Wherein: 1-measured mirror surface, 2-flat beam splitter, 3-COMS camera, 4-industrial lens, 5-computer and 6-LCD color display screen.

Detailed Description

In order that those skilled in the art will better understand the present invention, a technical solution in the embodiments of the present invention will be clearly and completely described below with reference to the accompanying drawings in which it is apparent that the described embodiments are only some embodiments of the present invention, not all embodiments. All other embodiments, which can be made by those skilled in the art based on the embodiments of the present invention without making any inventive effort, shall fall within the scope of the present invention.

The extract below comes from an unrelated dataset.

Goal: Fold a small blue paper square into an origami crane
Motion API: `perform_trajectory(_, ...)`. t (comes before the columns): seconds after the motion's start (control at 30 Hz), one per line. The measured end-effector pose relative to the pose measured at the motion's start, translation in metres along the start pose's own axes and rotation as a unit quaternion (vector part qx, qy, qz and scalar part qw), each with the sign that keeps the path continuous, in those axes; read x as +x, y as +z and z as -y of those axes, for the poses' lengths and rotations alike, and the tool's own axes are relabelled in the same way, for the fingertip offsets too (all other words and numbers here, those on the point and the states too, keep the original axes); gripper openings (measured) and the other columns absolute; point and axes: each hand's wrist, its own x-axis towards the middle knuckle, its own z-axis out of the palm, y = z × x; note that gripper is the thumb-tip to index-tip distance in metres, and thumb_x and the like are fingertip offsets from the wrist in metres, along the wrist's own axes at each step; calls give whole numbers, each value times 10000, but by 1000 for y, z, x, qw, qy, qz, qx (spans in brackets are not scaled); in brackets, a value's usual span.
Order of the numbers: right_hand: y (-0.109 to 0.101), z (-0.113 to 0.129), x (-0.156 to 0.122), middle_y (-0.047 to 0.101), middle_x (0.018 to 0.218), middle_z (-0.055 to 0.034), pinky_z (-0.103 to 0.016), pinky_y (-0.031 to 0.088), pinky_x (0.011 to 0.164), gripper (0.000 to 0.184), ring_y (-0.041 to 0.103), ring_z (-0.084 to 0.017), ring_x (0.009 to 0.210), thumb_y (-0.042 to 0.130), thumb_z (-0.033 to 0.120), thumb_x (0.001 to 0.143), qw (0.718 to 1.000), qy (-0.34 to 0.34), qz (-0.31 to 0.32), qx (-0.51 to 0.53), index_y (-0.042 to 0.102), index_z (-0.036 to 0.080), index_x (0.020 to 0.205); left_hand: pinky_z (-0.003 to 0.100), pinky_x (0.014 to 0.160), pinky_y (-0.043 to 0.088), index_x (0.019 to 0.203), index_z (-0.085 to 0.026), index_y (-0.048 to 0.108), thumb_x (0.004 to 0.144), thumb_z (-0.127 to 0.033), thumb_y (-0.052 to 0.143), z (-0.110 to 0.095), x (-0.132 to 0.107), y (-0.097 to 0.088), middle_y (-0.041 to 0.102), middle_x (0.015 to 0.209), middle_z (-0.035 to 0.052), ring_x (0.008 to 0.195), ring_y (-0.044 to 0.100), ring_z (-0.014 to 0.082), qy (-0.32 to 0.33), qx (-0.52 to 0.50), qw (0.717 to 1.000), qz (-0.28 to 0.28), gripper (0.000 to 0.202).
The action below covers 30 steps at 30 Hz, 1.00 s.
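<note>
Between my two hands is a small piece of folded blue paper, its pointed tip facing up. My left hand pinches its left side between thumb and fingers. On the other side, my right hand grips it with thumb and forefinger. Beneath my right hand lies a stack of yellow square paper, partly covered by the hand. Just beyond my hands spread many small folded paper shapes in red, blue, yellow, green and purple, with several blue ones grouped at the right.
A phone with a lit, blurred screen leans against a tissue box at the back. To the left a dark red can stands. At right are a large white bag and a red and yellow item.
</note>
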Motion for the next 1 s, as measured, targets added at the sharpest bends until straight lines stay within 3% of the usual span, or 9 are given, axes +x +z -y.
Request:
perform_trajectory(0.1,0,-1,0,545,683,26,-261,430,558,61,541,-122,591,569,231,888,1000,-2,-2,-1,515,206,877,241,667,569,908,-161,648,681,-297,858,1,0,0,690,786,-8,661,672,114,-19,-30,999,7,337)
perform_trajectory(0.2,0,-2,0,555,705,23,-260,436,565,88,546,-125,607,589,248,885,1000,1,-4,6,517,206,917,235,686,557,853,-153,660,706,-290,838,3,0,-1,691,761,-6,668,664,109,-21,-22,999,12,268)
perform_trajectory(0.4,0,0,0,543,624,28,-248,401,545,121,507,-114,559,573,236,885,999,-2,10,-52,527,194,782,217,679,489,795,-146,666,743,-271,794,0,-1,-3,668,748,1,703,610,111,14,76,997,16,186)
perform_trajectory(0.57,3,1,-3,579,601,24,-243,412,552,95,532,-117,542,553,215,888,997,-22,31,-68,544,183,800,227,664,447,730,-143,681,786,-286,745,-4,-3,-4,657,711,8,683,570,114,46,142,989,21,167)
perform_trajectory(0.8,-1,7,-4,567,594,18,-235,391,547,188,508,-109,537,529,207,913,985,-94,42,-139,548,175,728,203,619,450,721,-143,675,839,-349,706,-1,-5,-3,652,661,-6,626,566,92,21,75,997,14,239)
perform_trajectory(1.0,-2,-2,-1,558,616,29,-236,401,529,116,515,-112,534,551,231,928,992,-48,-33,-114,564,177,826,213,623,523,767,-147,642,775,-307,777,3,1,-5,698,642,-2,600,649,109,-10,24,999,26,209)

It should be noted that the term "comprising" and any variations thereof in the description of the invention and the claims and in the above-described figures is intended to cover a non-exclusive inclusion, such that a process, method, apparatus, article, or device comprising a list of steps or elements is not necessarily limited to those steps or elements that are expressly listed or inherent to such process, method, article, or device, but may include other steps or elements not expressly listed.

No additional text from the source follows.